Selon le parquet, il n'y a pas de "corruption d'agent public étranger", délit introduit en 2000.

Le juge d'instruction Serge Tournaire, qui a repris le dossier, a mis en examen Total, en faisant valoir une autre analyse juridique, car il interprète les "surcharges" comme de la corruption, dit-on de source judiciaire.

Les auditions vont reprendre et le terme de l'instruction est donc repoussé vraisemblablement de plusieurs mois, peut-être de plusieurs années. Le renvoi en correctionnelle de Total par le juge Tournaire apparaît comme probable.

Mis en oeuvre entre 1996 et 2003 en Irak, le programme "pétrole contre nourriture" était censé soulager les souffrances endurées par le peuple irakien du fait de l'embargo imposé après la première guerre du Golfe au pays dirigé par Saddam Hussein.

Selon l'enquête de l'Onu terminée en 2005, il a permis à l'Irak de vendre plus de 64 milliards de dollars de pétrole à 248 sociétés choisies par Bagdad, dont 139 ont payé 229 millions de dollars de "surcharges".

En retour, des biens de consommation ont été vendus par 3.614 sociétés, 2.253 ayant accepté de verser des pots-de-vin d'un total de plus d'un milliard de dollars, selon ce rapport.

Paul Volcker, auteur de l'enquête, a conclu que Saddam Hussein avait sciemment favorisé des sociétés pétrolières issues de pays supposés lui être plus favorables au Conseil de sécurité de l'Onu, d'abord la Russie et ensuite la France.

Sont aussi mis en examen en France des bénéficiaires présumés des largesses du régime de Saddam Hussein, sur la base d'une liste établie par l'Onu.

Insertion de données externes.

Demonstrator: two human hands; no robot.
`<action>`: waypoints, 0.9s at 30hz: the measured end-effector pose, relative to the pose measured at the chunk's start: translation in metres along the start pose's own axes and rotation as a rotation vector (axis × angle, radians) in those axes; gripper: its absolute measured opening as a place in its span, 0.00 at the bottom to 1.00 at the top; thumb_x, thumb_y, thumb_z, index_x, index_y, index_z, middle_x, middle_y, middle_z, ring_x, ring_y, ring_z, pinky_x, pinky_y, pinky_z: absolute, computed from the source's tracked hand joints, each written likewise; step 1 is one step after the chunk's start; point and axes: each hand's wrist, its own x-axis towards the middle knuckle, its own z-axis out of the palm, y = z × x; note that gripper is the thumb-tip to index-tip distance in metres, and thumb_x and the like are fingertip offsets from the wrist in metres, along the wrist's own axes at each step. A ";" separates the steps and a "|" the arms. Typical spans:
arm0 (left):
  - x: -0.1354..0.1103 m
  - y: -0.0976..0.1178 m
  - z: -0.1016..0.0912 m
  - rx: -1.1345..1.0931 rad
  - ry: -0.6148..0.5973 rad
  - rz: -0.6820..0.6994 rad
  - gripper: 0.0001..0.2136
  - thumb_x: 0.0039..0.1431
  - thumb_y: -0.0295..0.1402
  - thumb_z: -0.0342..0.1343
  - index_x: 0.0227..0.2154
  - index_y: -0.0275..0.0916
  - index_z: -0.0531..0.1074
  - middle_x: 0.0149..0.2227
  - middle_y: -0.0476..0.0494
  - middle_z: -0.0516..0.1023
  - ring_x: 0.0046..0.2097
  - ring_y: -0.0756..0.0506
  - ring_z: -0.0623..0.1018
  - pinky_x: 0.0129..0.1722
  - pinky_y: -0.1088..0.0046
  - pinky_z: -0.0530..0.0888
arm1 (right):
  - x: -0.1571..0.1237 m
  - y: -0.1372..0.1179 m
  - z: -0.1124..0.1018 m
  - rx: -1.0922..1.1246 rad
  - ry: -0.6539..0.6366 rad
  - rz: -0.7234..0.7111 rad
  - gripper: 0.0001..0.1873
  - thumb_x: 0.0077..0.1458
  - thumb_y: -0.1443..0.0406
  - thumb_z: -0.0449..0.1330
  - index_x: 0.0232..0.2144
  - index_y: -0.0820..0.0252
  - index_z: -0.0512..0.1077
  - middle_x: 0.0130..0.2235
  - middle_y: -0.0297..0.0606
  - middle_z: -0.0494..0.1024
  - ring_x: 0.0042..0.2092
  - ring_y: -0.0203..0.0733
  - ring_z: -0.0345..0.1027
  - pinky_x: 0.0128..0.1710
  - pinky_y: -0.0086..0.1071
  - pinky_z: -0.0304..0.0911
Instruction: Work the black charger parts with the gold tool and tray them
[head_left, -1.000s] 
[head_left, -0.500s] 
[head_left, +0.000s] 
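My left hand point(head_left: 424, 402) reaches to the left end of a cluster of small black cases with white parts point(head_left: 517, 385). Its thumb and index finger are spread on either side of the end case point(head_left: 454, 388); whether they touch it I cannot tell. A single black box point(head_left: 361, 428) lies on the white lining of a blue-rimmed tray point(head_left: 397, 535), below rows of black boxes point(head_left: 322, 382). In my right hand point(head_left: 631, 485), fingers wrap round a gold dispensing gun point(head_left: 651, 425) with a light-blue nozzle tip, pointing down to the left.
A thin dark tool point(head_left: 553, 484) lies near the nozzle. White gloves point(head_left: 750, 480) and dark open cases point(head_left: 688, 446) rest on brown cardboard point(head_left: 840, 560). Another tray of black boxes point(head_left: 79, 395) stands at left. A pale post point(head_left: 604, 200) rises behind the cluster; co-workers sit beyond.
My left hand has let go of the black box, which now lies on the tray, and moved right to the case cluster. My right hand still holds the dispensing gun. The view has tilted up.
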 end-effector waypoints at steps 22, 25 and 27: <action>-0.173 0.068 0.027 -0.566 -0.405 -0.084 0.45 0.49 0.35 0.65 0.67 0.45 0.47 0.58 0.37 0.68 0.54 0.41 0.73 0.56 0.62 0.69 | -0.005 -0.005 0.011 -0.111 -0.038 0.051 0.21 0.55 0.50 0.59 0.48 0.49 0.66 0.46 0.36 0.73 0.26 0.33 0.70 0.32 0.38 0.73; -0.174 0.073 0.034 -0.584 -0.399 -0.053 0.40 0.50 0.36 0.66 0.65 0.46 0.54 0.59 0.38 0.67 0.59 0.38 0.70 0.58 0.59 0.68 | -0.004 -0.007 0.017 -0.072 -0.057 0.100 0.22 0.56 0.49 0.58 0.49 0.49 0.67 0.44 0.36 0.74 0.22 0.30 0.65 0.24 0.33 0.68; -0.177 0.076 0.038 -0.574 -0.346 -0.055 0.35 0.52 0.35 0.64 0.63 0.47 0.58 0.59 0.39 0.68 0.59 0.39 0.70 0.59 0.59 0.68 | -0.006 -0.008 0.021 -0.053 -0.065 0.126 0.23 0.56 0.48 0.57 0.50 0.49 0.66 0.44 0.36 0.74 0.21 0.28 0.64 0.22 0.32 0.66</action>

Ces personnalités auraient perçu de l'argent sous forme de "coupons" pétroliers ou droits de tirage, revendus ensuite à des sociétés habilitées à extraire le brut irakien, dont Total. Là encore, Total dit n'avoir pas connu les bénéficiaires initiaux.

Outre Charles Pasqua (ministre de l'Intérieur de 1993 à 1995), il s'agit de Serge Boidevaix, ex-secrétaire général du ministère des Affaires étrangères, Jean-Bernard Mérimée, représentant de la France à l'Onu de 1991 à 1995, Gilles Munier, secrétaire général de l'Association des amitiés franco-irakiennes, Michel Grimard, ex-membre du conseil national du RPR, ou Claude Kaspereit, fils d'une figure du gaullisme.